REQUIRED ACTION: Each line of the material below that holds the word "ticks" needs to be copied.

[Start of Attachment]

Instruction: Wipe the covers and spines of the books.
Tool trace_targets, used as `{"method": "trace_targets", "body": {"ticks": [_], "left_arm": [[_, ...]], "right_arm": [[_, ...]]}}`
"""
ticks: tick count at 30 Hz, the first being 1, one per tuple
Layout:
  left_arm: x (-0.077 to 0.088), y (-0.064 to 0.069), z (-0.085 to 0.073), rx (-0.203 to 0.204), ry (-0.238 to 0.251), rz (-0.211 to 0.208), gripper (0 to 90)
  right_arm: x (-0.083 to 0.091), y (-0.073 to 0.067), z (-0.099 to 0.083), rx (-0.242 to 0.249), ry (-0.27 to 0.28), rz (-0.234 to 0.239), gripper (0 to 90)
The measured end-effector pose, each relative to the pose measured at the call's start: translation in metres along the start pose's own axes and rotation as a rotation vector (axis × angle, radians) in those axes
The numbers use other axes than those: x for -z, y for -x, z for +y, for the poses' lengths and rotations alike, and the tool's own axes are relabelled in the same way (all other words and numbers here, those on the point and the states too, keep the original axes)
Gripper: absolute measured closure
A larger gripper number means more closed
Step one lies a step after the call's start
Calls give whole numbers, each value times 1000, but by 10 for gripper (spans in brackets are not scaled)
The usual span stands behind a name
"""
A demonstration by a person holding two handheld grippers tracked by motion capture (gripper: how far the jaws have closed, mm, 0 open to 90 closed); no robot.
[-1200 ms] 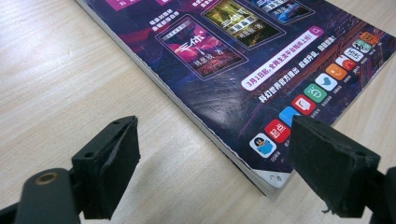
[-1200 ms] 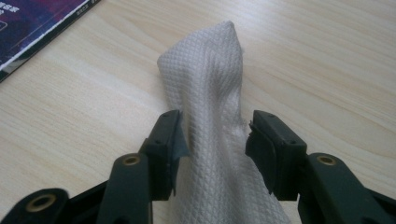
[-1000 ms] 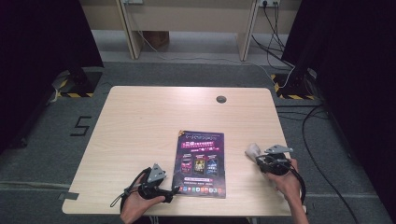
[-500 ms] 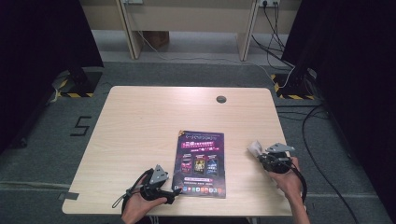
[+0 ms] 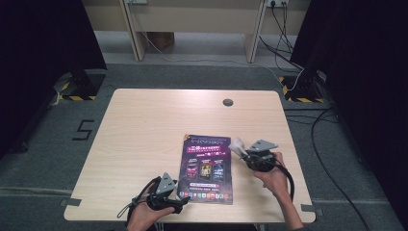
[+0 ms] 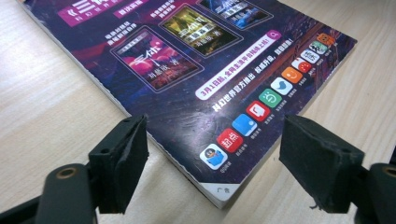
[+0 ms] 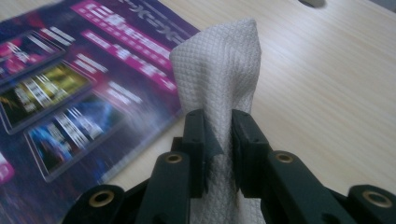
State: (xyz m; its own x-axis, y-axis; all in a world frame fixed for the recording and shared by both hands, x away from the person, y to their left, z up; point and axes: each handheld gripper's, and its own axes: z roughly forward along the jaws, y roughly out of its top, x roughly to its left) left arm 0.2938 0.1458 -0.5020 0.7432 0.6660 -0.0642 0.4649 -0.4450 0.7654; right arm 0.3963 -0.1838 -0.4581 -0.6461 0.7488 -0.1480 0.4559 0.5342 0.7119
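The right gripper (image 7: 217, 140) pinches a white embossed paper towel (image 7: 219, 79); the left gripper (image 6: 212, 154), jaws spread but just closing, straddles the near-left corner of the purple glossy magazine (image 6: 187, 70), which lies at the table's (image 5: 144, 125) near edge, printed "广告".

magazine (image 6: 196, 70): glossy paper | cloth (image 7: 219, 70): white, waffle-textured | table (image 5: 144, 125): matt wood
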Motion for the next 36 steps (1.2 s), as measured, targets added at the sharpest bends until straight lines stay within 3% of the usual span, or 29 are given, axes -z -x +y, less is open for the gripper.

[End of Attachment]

SOLUTION:
Tool trace_targets, used as `{"method": "trace_targets", "body": {"ticks": [_], "left_arm": [[_, ...]], "right_arm": [[_, ...]]}}`
ticks: tick count at 30 Hz, the first being 1, one per tuple

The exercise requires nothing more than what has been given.